On the Data tab, use the
:from
and:to
parameters to implement callback functions. Sample code:{ "projectName": "dashboard-demo", "logStoreName": "access-log", "topic": "", "from": ":from", "to": ":to", "query": "*| select count(1) as pv ,referer group by pv desc limit 30" , "line": 100, "offset": 0 }
Preview and publish the DataV dashboard.
Click the Preview icon to preview the DataV dashboard.
Click the Publish icon to publish the DataV dashboard.
Example
You need to collect the page view (PV) statistics of your website across China during the Apsara Conference and visualize the data on a dashboard. You have configured full log data collection and enabled the log query and analysis feature in Simple Log Service. You need to only enter a query statement in the Query field to obtain the PV statistics. During this period, the requirement often changes. In this example, the following changes are made:
Original requirement: On the first day of the conference, you need the statistics of unique visitors (UVs) for the present day.

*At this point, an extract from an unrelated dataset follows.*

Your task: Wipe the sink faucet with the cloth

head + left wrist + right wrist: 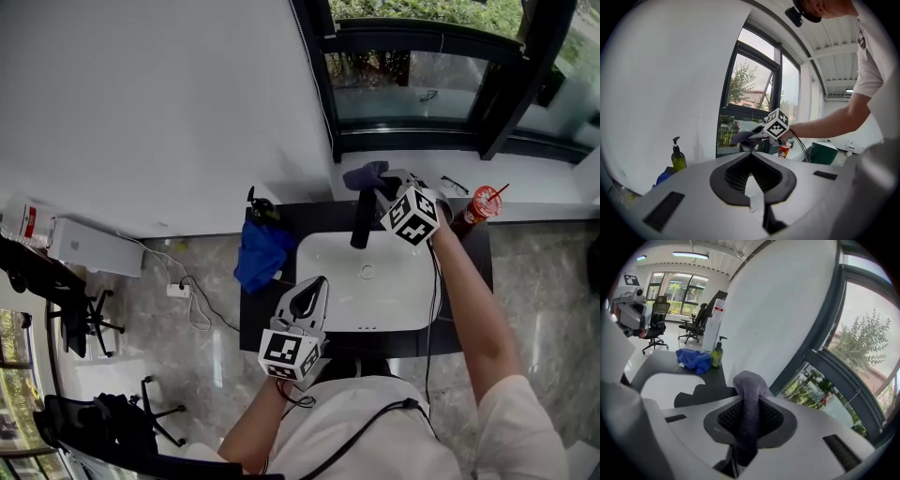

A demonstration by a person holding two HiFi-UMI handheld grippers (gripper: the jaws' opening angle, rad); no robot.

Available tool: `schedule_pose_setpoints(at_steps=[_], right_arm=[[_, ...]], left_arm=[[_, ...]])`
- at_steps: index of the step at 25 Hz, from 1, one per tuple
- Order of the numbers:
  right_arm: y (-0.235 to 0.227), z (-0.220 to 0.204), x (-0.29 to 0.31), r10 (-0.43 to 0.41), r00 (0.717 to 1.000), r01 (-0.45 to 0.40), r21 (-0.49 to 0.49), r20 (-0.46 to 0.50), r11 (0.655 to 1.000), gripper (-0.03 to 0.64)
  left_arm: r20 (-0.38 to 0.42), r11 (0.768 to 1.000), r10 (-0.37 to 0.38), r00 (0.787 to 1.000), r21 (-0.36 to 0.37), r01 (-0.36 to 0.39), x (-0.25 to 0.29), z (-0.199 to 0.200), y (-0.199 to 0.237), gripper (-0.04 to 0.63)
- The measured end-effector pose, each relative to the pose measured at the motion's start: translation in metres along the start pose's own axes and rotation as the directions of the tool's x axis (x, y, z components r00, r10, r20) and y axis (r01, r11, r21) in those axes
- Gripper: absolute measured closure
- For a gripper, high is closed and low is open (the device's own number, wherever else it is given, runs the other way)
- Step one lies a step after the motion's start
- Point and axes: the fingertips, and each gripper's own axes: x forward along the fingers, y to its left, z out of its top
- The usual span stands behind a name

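A black faucet stands at the back of the white sink. My right gripper is shut on a grey-purple cloth, held at the faucet's top, just behind it. In the right gripper view the cloth hangs down between the jaws. My left gripper hovers over the sink's front left rim, jaws together, holding nothing. From the left gripper view, the right gripper's marker cube and the cloth show ahead.
A blue rag and a green soap bottle sit on the black counter left of the sink. A red cup with a straw stands at the right. A window sill and a white wall lie behind.
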Motion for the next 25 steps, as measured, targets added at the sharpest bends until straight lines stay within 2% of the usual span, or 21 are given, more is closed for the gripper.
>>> schedule_pose_setpoints(at_steps=[6,11,15,18,20,22,25], right_arm=[[0.037,0.000,-0.015,0.145,0.989,-0.145,-0.016,0.007,0.989,0.555],[0.078,0.000,-0.039,0.311,0.949,-0.312,0.006,0.041,0.950,0.555],[0.102,-0.006,-0.056,0.378,0.925,-0.380,0.026,0.047,0.925,0.555],[0.093,0.000,-0.075,0.369,0.921,-0.383,0.110,0.126,0.917,0.555],[0.071,0.008,-0.083,0.321,0.926,-0.354,0.165,0.197,0.920,0.555],[0.039,0.012,-0.082,0.233,0.945,-0.281,0.203,0.230,0.938,0.555],[-0.005,0.013,-0.067,0.070,0.979,-0.113,0.220,0.192,0.969,0.555]], left_arm=[[-0.008,1.000,-0.005,1.000,-0.002,0.005,0.002,-0.005,0.006,0.603],[-0.009,1.000,-0.025,1.000,0.008,0.025,0.008,-0.005,0.001,0.603],[-0.010,0.999,-0.047,0.999,0.016,0.047,0.011,-0.007,-0.006,0.603],[-0.007,0.998,-0.058,0.998,0.015,0.058,0.011,-0.005,-0.009,0.603],[-0.005,0.998,-0.059,0.998,0.014,0.060,0.010,-0.004,-0.009,0.603],[-0.004,0.998,-0.056,0.998,0.014,0.056,0.010,-0.004,-0.008,0.603],[-0.003,0.999,-0.042,0.999,0.014,0.042,0.007,-0.004,-0.006,0.603]])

You need to query the values of the forward field under NGINX in all access logs. The forward field records one or more IP addresses of each visitor. Each log has a forward field. You can use the following statement that includes the
approx_distinct(forward)
function to remove repeated IP addresses and obtain the UV statistics in a time range from 00:00 for the first day of the conference to the present time.* | select approx_distinct(forward) as uv
First change: On the second day of the conference, you need the statistics of PVs of the yunqi.aliyun.com domain.
You can add the following filter condition that starts with host to the statement:
host:yunqi.aliyun.com | select approx_distinct(forward) as uv
Second change: If the NGINX access logs contain multiple IP addresses, you can enter the following statement to reserve only the first IP address:
host:yunqi.aliyun.com | select approx_distinct(split_part(forward,',',1)) as uv
Third change: On the third day of the conference, you need to remove statistics that are generated by UC browser advertisement from the access statistics.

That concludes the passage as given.